NATURE berichtet: Bochumer Chemiker kopieren DNA-Bausteine


Bochum, 21.11.2002
Nr. 350

DNA-Bausteine kontrolliert verdoppeln
RUB-Forscher stellen Nanobauteile her
Nature berichtet über bahnbrechende Bochumer Ergebnisse

Bochumer Chemikern um Prof. Dr. Günter von Kiedrowski ist es erstmals
gelungen, einen verzweigten DNA-Baustein mit drei Armen zu kopieren:
DNA-Einzelstränge lagern sich an die einzelnen Arme an, ein zusätzliches
Molekül, das an den einander zugewandten Enden andockt, erzeugt eine
stabile Kopie des Bausteins. Mit dieser Methode lassen sich große Mengen
solcher Nanobausteine herstellen, mit denen Nanoobjekte, wie z.B. ein
Tetraeder, aufgebaut werden können. Über die Ergebnisse berichtet das
Forschungsmagazin NATURE in seiner Ausgabe vom 21. November 2002.
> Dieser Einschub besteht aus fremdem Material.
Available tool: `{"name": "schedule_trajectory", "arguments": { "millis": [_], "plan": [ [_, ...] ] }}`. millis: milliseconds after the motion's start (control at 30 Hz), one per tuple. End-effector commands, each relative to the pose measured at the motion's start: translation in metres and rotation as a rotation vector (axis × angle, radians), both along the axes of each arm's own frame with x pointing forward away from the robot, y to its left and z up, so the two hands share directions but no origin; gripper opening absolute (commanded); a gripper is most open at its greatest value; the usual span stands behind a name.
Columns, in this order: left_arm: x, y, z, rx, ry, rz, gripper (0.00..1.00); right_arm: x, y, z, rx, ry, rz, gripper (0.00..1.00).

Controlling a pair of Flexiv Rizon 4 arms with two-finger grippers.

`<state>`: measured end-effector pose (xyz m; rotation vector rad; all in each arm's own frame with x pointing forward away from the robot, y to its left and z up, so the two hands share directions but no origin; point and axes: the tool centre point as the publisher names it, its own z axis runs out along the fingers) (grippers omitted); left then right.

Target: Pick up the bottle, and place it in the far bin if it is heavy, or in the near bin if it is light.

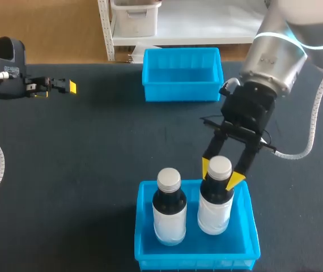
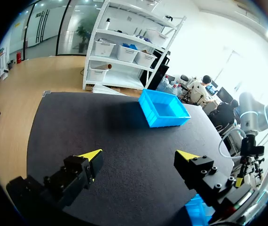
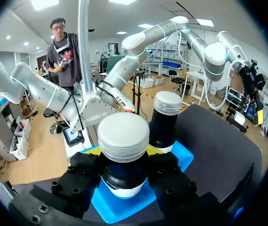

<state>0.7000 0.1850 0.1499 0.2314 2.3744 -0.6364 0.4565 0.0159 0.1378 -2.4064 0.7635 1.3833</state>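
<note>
Right gripper (image 1: 221,174): lower right of centre, fingers closed on the neck of a bottle (image 1: 215,207), yellow tips on either side under its cap.
Bottle: upright in the near bin (image 1: 140,241), close to its right wall, just beside a second bottle (image 1: 169,211).
Far bin (image 1: 181,93): upper centre, dark table (image 1: 93,153) stretching between the bins.
Left gripper (image 2: 141,155): upper left, fingers wide apart, holding nothing.

On the dark table (image 1: 82,170) stand a far bin (image 1: 182,93) and a near bin (image 1: 195,262).
</note>
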Motion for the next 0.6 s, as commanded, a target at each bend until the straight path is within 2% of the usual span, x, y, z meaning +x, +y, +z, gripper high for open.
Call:
{"name": "schedule_trajectory", "arguments": {
  "millis": [33,67,100,133,167,467,600],
  "plan": [
    [0.0,0.0,0.0,0.0,0.0,0.0,1.0,-0.001,-0.003,-0.002,0.005,-0.002,-0.005,0.25],
    [0.0,0.0,0.0,0.0,0.0,0.0,1.0,-0.001,-0.003,-0.003,0.006,-0.001,-0.007,0.41],
    [0.0,0.0,0.0,0.0,0.0,0.0,1.0,-0.001,-0.004,-0.003,0.007,0.001,-0.008,0.49],
    [0.0,0.0,0.0,0.0,0.0,0.0,1.0,-0.001,-0.004,-0.003,0.008,0.002,-0.01,0.91],
    [0.0,0.0,0.0,0.0,0.0,0.0,1.0,-0.001,-0.005,-0.003,0.008,0.003,-0.01,1.0],
    [0.0,0.0,0.0,0.0,0.0,0.0,1.0,0.005,-0.015,-0.006,-0.03,0.019,-0.039,1.0],
    [0.0,0.0,0.0,0.0,0.0,0.0,1.0,0.023,-0.037,-0.01,-0.072,0.052,-0.159,1.0]
  ]
}}
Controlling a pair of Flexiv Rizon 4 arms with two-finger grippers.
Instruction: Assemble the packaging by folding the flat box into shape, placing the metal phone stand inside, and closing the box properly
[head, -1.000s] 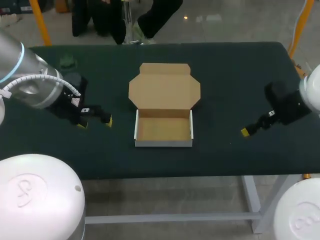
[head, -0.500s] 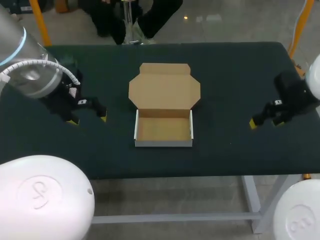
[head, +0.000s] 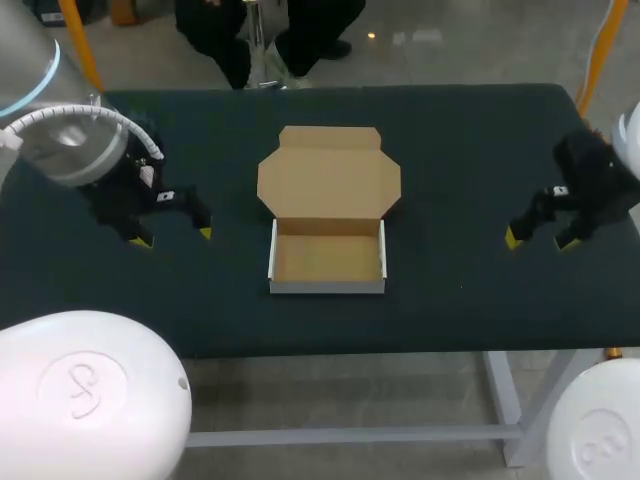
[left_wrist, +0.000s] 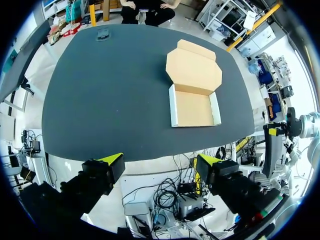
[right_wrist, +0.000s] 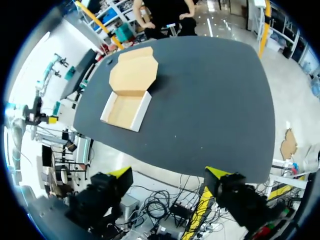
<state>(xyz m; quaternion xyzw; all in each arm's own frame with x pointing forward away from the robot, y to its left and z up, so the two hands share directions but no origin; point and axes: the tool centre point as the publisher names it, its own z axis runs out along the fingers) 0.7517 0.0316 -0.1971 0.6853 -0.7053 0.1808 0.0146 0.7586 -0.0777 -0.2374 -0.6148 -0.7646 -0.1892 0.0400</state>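
The table (head: 470, 150) has a dark, matte top with rounded corners, carried on a light grey metal frame. A cardboard box (head: 328, 258) rests directly on the top near its middle: a shallow, open tray with white outer walls and a brown inner floor, and a brown lid lying flat on the top on the far side of the tray. A small dark object (left_wrist: 102, 34) lies near the far left corner, well apart from the box.
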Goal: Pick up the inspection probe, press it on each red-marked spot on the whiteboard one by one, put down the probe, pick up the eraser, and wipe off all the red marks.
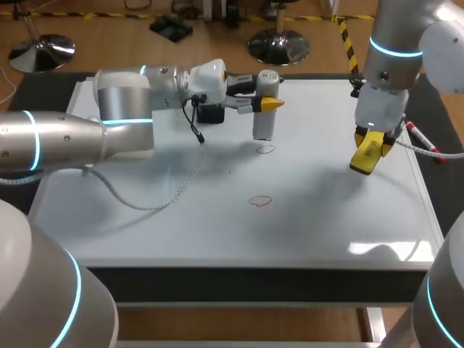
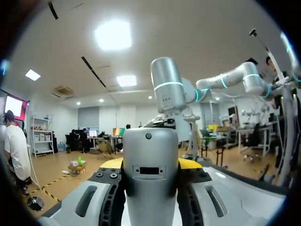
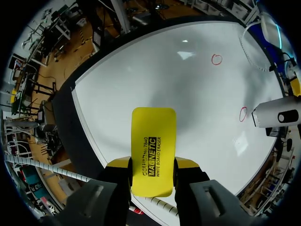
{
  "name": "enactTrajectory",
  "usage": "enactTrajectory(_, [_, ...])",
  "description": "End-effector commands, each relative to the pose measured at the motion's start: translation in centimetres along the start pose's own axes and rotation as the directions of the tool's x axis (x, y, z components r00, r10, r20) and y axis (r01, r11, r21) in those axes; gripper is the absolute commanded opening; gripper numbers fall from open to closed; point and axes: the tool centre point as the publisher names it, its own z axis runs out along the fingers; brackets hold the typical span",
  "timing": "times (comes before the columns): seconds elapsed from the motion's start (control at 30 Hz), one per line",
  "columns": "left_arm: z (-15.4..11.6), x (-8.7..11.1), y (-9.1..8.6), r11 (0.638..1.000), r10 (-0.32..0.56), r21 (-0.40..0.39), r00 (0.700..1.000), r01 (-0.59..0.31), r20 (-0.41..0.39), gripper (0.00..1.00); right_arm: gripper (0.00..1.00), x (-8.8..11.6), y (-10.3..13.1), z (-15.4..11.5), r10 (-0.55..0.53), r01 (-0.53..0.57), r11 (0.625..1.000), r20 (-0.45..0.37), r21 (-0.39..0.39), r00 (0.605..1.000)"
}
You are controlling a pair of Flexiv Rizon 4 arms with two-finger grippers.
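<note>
My left gripper (image 1: 265, 103) is shut on the grey inspection probe (image 1: 264, 119), which hangs upright with its lower end just above the far red mark (image 1: 266, 149) on the whiteboard (image 1: 326, 217). A second red mark (image 1: 259, 201) lies nearer the front. In the left wrist view the probe (image 2: 150, 179) fills the space between the fingers. My right gripper (image 1: 371, 142) is shut on the yellow eraser (image 1: 365, 158), held above the board's right side. The right wrist view shows the eraser (image 3: 153, 148) between its fingers, both red marks (image 3: 217, 59) (image 3: 242, 114) ahead, and the probe (image 3: 277, 116) near the closer one.
A red marker pen (image 1: 423, 141) lies along the board's right edge, behind my right gripper. A small black block (image 1: 210, 113) stands on the board beside my left wrist, and a white coiled cable (image 1: 174, 192) trails from the left arm across the board.
</note>
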Motion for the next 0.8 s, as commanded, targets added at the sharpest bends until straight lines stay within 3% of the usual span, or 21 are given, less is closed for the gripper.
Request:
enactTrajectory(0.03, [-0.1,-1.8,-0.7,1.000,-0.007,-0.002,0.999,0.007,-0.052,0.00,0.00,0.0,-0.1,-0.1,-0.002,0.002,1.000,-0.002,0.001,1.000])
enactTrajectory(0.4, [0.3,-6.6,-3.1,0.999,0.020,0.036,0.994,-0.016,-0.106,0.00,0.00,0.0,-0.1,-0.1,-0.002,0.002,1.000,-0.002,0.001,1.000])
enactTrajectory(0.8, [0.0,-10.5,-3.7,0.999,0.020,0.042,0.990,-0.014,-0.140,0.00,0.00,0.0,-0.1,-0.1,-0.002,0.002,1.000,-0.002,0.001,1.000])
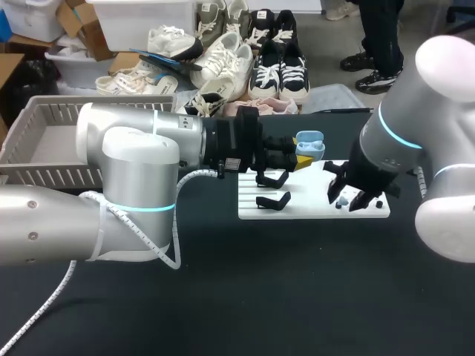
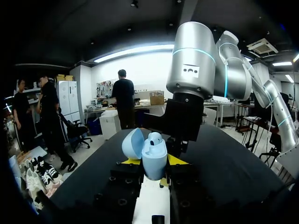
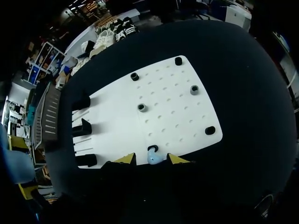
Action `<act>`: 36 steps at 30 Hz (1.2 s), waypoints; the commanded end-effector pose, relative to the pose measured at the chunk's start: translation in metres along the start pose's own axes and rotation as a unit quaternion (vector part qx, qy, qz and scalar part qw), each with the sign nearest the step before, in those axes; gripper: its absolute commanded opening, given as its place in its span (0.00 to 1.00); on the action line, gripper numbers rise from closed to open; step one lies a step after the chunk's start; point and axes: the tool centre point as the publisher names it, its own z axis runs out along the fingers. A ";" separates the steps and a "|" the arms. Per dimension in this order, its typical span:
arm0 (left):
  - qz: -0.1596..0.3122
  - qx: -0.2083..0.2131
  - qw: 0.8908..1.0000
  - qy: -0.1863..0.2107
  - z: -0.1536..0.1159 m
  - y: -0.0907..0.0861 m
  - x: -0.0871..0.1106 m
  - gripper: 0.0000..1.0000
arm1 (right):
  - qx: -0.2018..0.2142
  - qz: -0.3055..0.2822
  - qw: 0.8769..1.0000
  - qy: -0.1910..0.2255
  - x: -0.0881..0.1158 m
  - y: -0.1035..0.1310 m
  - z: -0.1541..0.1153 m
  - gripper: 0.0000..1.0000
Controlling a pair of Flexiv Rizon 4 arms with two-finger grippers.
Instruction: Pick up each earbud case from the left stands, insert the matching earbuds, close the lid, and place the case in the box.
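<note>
At 9 o'clock, no case shows yet in the box (image 1: 44, 141). Your left gripper (image 2: 153, 164) is clenched on the blue earbud case (image 2: 153, 157), which it holds lid-open at 12 o'clock of the black stands (image 1: 273, 189). A first earbud (image 2: 155, 138) looks seated. At 3 o'clock, your right gripper (image 3: 153, 159) sits at a second earbud (image 3: 154, 157) on the white board (image 3: 173, 107). You cannot tell if it grips. Inserting, closing and boxing remain.
</note>
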 end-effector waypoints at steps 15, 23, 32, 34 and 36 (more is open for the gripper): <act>0.000 -0.002 1.000 -0.001 0.000 -0.001 0.000 0.00 | 0.004 0.007 1.000 -0.007 0.002 -0.002 0.001 0.38; 0.000 -0.002 1.000 -0.001 0.000 -0.001 0.000 0.00 | 0.003 0.008 1.000 -0.001 0.002 -0.002 0.006 0.33; 0.000 -0.002 1.000 -0.001 0.000 -0.001 0.000 0.00 | 0.005 0.012 1.000 -0.001 0.002 -0.004 0.006 0.29; 0.000 -0.002 1.000 -0.001 0.000 -0.001 0.000 0.00 | 0.005 0.013 1.000 -0.001 0.002 -0.005 0.006 0.29; 0.000 -0.002 1.000 -0.001 0.000 -0.001 0.000 0.00 | 0.006 0.014 1.000 -0.002 0.001 -0.005 0.005 0.29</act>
DNA geht einfachste vorhersagbare Bindungen ein

Die Rolle der DNA als Träger des genetischen Codes ist nicht nur auf
biologische Systeme beschränkt: So setzen Wissenschaftler sie z. B. in
der Nanotechnologie ein um Strukturelemente im Nanometerbereich
herzustellen. Dafür eignet sich die DNA deshalb so gut, weil sich ihre
Bestandteile, die Basen, vorhersagbar an die jeweils komplementären
Partner binden (Watson-Crick Basenpaarung).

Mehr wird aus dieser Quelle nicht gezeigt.